• **EXERCISE**
Using the exact wording, repeat every line of the material.

[[ GIVEN MATERIAL open ]]

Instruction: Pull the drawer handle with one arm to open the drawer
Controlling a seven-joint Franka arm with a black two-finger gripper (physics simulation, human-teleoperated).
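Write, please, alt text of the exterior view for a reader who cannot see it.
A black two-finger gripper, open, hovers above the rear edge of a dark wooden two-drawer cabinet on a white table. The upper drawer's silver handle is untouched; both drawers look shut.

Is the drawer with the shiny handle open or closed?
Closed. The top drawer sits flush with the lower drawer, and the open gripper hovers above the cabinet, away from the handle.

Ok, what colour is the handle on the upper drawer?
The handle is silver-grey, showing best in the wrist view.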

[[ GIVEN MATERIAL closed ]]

• **EXERCISE ANSWER**
Instruction: Pull the drawer handle with one arm to open the drawer
Controlling a seven-joint Franka arm with a black two-finger gripper (physics simulation, human-teleoperated).
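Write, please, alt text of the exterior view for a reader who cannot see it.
A black two-finger gripper, open, hovers above the rear edge of a dark wooden two-drawer cabinet on a white table. The upper drawer's silver handle is untouched; both drawers look shut.

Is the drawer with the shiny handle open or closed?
Closed. The top drawer sits flush with the lower drawer, and the open gripper hovers above the cabinet, away from the handle.

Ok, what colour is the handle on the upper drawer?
The handle is silver-grey, showing best in the wrist view.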

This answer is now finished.